Vortex | LLMS3

Summary

What it is

A next-generation open-source columnar file format incubating at the Linux Foundation AI & Data Foundation, designed to supersede Apache Parquet for AI and analytics workloads via zero-copy Arrow integration and compute-on-encoded-data kernels (ALP for floats, FSST for strings).

Where it fits

Vortex sits where Parquet has historically lived — as the file format underneath Iceberg/Delta tables and as DuckDB's input layer — but optimizes for AI access patterns Parquet was never designed for. The Linux Foundation transition (formerly SpiralDB) signals a vendor-neutral path, with first-class DuckDB integration shipped January 2026.

Misconceptions / Traps

Vortex is not a database. It is a file format and encoding layer, equivalent in scope to Parquet.
The "100× faster" headline applies to random access — sequential scans are also 10–20× faster, but the random-access gap is the differentiator.
Compute-on-encoded-data requires the engine to understand the encoding tree.

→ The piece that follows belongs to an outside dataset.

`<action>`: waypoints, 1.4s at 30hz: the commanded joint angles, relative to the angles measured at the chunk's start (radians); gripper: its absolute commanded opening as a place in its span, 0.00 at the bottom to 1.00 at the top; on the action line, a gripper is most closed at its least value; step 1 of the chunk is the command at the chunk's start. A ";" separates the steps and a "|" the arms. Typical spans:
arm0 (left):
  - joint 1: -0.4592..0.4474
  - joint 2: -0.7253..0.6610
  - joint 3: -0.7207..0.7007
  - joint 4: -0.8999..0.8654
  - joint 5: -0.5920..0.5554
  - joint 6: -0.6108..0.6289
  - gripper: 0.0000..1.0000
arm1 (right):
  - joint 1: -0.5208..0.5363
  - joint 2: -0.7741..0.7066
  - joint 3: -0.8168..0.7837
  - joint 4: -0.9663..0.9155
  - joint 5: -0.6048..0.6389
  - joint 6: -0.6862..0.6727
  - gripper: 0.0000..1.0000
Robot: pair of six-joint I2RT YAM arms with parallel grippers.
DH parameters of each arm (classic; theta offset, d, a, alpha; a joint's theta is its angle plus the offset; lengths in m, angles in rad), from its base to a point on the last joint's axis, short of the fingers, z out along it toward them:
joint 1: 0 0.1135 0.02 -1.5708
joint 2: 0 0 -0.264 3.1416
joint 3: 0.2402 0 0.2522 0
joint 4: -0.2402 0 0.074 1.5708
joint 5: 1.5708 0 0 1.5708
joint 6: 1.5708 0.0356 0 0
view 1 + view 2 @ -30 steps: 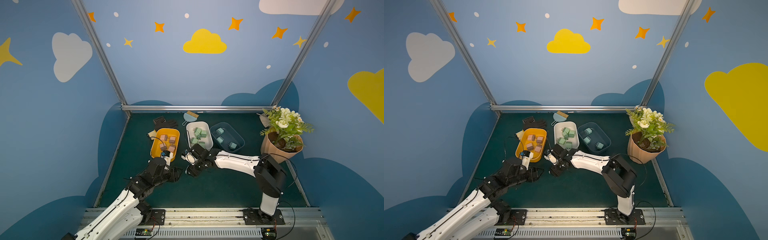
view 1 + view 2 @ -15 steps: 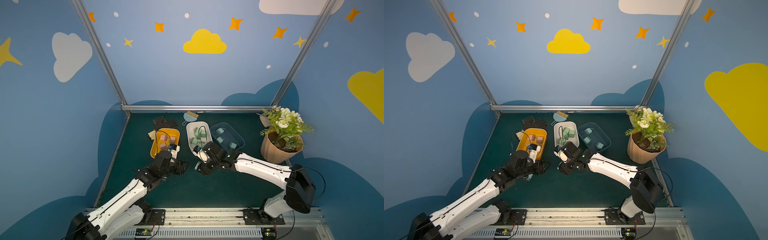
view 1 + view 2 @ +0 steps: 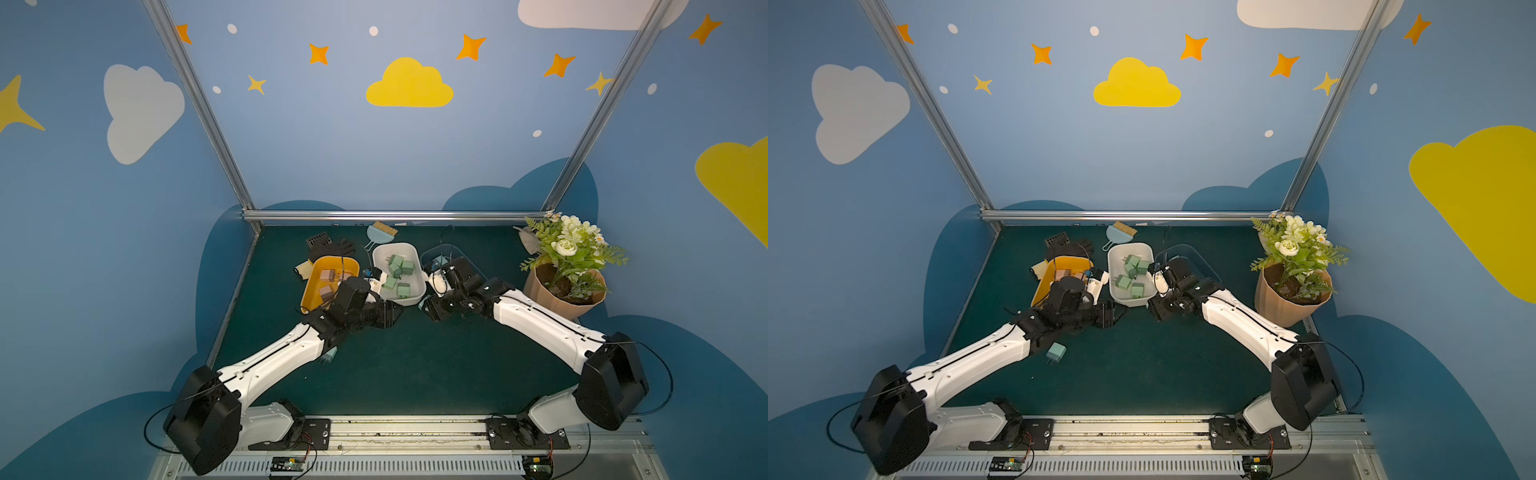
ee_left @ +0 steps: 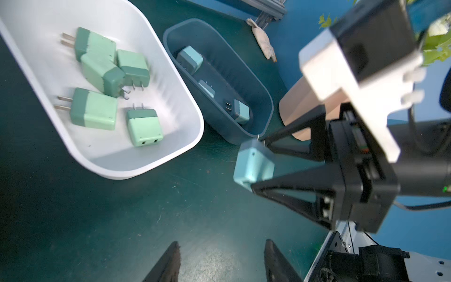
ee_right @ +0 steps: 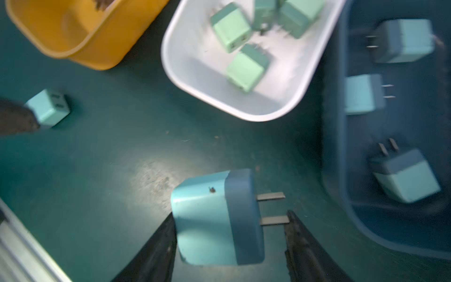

DuckDB does (via the official extension); arbitrary Parquet readers do not.

Key Connections

alternative_to Apache Parquet — successor format for AI workloads
used_by DuckDB — official extension since January 2026
scoped_to Table Formats, S3

Definition

What it is

An open-source columnar file format incubating at the **Linux Foundation AI & Data Foundation**, designed as a next-generation successor to Apache Parquet for AI and analytics workloads. Operates with **zero-copy Apache Arrow integration** so the on-disk and in-memory representations match exactly, eliminating the deserialization tax. Compute kernels execute **directly on encoded data** via specialized encodings (**ALP** for floating-point tensors, **FSST** for variable-length strings) rather than decompressing first. Originally developed at SpiralDB; gained an official **DuckDB extension** in January 2026.

Why it exists

Parquet was architected over a decade ago for batch CPU analytics. Modern AI workloads — wide tables, sparse arrays, high-dimensional vectors, random-access RAG retrieval — exposed its structural limits. Vortex replaces Parquet's Thrift-based metadata, eager decompression, and rigid row-group layout with a **pluggable encoding tree**, lazy evaluation, and Arrow-native memory. Published benchmarks show **100× faster random access** and **10–20× faster sequential scans** vs Parquet, with substantially lower CPU and host memory footprint.

Primary use cases

Successor format for AI training and inference data, RAG retrieval requiring fast random reads, lakehouse table formats migrating off Parquet for ML feature stores, DuckDB analytical queries with embedded compute kernels.